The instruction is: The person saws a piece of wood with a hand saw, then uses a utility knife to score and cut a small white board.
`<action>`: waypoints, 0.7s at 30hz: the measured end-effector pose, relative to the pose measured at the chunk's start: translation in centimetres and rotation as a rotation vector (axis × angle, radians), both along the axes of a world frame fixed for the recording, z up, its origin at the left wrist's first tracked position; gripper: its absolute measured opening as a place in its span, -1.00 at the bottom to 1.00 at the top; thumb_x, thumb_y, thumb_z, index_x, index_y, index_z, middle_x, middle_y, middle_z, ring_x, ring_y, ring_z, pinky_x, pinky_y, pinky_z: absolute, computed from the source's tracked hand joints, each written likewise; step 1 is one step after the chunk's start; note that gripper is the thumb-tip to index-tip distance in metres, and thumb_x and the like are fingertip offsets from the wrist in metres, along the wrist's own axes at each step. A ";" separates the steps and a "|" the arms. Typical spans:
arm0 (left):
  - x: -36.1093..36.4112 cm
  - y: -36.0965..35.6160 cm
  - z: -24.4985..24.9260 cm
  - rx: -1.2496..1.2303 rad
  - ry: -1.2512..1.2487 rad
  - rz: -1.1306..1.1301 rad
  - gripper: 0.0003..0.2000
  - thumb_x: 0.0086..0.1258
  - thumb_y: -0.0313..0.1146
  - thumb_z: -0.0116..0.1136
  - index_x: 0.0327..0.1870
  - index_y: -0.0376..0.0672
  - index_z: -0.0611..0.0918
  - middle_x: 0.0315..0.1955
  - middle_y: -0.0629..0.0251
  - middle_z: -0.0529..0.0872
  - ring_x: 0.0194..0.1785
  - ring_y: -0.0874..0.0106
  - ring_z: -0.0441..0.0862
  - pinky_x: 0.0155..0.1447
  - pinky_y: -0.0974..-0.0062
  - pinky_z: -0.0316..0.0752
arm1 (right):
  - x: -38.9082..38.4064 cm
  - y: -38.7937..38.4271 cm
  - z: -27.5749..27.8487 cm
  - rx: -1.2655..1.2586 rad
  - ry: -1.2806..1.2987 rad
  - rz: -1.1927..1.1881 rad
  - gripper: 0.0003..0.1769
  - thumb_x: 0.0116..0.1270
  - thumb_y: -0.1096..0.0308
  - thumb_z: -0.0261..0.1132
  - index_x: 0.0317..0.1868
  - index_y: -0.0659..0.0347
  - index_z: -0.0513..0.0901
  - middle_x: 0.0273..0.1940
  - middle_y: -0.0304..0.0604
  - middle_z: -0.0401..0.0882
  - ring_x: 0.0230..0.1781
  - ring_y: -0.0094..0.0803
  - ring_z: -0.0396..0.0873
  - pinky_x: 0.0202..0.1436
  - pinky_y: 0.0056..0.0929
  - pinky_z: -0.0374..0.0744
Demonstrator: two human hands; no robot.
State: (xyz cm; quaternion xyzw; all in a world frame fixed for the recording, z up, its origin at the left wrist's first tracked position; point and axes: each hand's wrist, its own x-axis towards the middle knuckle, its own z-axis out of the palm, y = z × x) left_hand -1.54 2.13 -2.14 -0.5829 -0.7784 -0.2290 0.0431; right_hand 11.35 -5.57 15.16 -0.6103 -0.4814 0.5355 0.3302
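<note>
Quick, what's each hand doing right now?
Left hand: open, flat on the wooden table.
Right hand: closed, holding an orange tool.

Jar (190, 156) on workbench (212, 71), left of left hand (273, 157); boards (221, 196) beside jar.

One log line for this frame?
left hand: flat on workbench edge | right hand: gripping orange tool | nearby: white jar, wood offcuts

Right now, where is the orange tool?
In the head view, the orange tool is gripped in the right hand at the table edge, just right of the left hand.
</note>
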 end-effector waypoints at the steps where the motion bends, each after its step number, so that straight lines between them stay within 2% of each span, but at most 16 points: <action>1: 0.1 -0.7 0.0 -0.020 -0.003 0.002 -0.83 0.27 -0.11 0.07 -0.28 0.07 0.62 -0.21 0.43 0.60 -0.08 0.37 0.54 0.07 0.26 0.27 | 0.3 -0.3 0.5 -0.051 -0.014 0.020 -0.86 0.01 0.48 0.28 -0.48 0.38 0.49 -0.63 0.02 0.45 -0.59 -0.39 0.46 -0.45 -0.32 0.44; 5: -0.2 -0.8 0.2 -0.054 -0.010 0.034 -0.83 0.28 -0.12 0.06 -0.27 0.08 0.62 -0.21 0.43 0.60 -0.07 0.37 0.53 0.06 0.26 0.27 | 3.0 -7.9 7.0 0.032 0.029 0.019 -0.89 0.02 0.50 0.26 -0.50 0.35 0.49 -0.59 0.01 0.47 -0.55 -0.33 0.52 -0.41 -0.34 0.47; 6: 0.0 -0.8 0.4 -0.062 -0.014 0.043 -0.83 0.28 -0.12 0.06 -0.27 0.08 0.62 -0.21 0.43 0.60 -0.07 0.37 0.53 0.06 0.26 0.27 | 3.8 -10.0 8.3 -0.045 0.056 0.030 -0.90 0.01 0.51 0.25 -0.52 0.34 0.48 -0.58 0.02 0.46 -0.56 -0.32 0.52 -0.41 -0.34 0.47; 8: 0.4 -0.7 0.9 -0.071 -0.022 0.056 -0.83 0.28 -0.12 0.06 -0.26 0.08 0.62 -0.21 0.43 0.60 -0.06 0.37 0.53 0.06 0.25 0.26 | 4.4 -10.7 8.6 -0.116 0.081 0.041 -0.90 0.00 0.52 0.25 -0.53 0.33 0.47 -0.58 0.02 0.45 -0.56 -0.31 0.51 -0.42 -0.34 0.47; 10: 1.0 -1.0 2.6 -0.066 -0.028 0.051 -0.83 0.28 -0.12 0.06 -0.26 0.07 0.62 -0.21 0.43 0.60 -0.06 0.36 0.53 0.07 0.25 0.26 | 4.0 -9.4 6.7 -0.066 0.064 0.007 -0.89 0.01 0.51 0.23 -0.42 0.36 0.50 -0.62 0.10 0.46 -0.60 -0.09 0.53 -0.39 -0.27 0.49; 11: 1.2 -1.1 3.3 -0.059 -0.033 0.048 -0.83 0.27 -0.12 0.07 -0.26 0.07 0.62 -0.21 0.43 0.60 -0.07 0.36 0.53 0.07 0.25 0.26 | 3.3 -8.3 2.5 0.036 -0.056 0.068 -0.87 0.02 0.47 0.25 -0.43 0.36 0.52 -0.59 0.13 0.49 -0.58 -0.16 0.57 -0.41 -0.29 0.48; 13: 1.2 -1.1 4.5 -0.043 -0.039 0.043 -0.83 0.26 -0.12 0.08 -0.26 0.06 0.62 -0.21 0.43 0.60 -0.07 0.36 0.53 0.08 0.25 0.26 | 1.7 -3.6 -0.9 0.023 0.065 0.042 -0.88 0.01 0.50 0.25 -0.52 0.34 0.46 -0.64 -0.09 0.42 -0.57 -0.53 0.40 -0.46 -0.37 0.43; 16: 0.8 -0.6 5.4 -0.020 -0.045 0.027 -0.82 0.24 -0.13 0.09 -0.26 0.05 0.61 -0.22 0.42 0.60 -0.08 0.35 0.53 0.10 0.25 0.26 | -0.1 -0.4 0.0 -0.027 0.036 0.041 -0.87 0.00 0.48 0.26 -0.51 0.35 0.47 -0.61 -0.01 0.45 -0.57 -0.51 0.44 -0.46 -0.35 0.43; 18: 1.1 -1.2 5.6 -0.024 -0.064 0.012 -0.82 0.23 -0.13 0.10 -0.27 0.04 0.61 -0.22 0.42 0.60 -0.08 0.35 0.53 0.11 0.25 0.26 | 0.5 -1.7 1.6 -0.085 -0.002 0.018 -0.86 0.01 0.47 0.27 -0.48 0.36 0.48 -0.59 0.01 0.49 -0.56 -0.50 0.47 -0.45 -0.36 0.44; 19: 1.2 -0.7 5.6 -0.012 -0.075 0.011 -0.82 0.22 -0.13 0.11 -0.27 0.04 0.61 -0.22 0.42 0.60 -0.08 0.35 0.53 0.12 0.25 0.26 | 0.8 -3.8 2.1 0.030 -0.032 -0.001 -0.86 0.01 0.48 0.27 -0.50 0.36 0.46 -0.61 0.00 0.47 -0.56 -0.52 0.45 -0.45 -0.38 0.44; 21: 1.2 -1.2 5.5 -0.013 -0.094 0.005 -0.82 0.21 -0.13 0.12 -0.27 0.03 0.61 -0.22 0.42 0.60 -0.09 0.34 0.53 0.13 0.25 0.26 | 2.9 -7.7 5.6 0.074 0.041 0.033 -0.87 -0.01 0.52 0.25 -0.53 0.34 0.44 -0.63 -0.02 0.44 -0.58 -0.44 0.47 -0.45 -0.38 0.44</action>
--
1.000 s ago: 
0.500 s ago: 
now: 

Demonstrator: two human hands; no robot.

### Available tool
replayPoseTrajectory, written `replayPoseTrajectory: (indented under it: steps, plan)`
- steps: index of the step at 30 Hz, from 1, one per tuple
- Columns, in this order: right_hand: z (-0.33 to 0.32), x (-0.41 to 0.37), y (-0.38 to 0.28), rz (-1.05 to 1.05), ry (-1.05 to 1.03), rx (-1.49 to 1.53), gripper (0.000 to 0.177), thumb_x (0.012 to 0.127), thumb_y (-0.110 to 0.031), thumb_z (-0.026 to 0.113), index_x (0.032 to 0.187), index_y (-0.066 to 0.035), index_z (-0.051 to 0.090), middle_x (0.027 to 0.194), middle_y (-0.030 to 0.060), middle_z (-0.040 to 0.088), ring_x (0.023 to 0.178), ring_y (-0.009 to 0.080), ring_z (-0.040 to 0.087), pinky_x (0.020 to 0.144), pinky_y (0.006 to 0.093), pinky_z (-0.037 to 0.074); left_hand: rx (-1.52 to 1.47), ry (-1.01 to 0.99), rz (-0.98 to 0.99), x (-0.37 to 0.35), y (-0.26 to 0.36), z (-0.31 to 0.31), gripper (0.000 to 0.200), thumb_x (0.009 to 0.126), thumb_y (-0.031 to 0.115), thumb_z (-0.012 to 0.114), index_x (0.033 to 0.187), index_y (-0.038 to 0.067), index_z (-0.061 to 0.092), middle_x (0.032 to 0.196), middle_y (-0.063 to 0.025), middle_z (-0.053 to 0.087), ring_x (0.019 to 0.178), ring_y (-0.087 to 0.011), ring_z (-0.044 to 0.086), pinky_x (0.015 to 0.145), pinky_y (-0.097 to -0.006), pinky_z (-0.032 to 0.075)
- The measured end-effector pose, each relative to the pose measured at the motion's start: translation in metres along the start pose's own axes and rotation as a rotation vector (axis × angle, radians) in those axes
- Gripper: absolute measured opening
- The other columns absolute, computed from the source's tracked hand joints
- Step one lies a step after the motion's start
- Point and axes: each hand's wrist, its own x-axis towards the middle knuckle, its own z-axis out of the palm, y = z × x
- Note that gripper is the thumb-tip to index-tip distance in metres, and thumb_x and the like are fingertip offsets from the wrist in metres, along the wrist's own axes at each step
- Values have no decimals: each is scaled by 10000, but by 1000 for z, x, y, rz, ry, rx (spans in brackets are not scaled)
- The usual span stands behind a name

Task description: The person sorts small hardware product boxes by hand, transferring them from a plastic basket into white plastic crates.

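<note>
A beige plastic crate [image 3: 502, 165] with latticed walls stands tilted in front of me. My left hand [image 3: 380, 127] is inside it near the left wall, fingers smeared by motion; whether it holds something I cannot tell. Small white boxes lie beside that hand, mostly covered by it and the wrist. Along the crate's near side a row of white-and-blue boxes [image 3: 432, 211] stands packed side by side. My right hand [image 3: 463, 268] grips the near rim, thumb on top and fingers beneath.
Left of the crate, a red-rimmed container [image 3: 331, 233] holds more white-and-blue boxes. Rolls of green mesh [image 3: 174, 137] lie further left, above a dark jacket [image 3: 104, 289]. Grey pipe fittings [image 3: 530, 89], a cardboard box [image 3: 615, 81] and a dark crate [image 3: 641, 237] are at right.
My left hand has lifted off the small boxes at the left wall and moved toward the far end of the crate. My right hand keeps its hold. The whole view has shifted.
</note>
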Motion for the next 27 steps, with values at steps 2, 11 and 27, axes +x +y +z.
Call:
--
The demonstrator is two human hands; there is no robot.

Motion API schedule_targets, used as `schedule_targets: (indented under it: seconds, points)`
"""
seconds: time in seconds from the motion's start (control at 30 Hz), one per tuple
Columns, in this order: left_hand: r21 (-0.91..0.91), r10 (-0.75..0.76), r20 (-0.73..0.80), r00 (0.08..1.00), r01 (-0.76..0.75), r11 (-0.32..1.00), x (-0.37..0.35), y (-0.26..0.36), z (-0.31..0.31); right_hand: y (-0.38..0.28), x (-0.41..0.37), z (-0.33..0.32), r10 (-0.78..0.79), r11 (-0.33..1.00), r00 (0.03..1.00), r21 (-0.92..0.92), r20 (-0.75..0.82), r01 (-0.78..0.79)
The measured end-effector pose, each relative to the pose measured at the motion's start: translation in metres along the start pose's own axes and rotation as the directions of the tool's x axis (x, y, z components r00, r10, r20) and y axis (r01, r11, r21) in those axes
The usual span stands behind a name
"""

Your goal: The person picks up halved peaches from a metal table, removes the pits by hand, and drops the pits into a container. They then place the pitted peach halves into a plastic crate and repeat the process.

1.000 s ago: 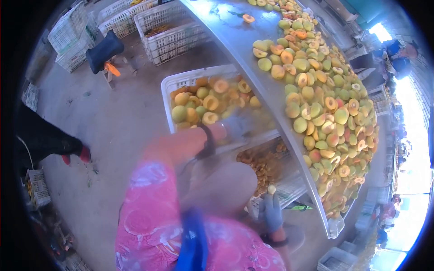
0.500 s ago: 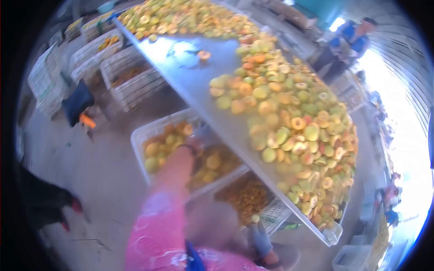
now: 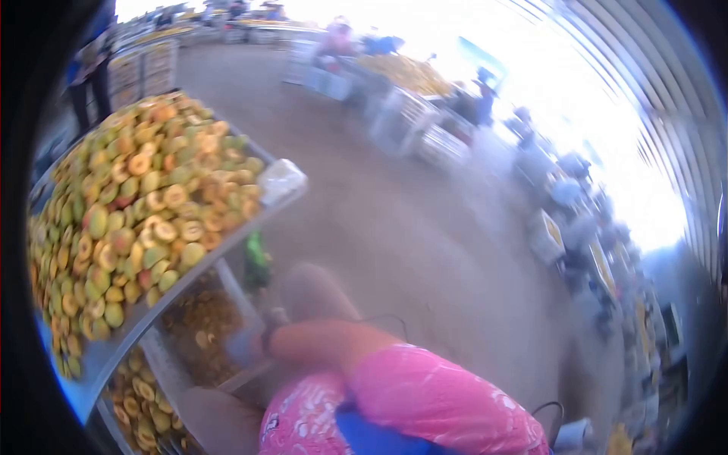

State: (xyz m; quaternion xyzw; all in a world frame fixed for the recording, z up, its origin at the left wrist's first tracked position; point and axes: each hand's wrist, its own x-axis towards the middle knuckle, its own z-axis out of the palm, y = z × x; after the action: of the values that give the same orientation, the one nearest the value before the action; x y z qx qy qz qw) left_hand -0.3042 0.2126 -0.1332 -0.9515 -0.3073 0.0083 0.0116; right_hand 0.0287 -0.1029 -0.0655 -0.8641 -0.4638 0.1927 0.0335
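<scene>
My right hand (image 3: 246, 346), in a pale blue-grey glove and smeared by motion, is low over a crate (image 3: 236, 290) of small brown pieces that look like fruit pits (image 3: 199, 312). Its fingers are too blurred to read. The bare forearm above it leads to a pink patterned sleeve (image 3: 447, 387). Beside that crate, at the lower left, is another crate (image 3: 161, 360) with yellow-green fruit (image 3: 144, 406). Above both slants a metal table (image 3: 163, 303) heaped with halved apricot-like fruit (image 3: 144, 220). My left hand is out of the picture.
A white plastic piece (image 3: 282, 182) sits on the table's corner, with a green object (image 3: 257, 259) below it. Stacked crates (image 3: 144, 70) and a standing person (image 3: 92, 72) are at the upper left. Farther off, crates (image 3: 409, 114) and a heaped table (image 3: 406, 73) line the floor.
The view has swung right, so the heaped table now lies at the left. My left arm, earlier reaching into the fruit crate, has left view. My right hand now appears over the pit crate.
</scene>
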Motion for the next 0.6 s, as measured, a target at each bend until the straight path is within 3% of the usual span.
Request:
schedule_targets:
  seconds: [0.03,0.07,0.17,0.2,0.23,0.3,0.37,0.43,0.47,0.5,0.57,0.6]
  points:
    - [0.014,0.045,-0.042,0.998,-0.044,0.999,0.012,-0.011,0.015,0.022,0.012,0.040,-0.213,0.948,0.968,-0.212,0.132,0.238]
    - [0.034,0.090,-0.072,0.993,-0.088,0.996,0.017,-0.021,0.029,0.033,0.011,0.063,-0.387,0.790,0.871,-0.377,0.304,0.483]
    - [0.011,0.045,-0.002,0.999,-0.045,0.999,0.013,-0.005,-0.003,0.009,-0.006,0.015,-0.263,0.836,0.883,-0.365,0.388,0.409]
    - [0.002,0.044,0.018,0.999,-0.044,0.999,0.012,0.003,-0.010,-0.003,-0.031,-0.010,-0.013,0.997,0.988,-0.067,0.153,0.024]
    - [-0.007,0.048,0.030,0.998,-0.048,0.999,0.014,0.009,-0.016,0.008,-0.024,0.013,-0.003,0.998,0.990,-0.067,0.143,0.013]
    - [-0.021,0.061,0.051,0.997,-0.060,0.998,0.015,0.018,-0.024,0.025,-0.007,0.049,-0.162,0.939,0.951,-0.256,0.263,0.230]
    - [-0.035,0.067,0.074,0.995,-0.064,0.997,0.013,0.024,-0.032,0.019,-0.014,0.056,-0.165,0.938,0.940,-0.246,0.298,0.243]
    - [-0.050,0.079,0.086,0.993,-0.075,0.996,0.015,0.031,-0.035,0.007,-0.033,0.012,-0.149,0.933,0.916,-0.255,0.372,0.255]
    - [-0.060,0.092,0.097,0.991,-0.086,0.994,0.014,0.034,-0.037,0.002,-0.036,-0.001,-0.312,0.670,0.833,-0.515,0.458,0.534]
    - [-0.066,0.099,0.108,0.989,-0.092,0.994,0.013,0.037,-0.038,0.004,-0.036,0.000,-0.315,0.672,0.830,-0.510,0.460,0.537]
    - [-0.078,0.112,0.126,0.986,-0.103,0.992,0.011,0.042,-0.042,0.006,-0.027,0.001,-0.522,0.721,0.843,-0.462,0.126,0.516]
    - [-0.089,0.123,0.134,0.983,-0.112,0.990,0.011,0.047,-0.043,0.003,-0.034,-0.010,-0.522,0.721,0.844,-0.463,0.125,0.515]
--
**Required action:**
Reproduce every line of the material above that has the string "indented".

**Written solution:**
replayPoseTrajectory, written `replayPoseTrajectory: (indented under it: steps, plan)`
Motion API schedule_targets, used as `schedule_targets: (indented under it: seconds, points)`

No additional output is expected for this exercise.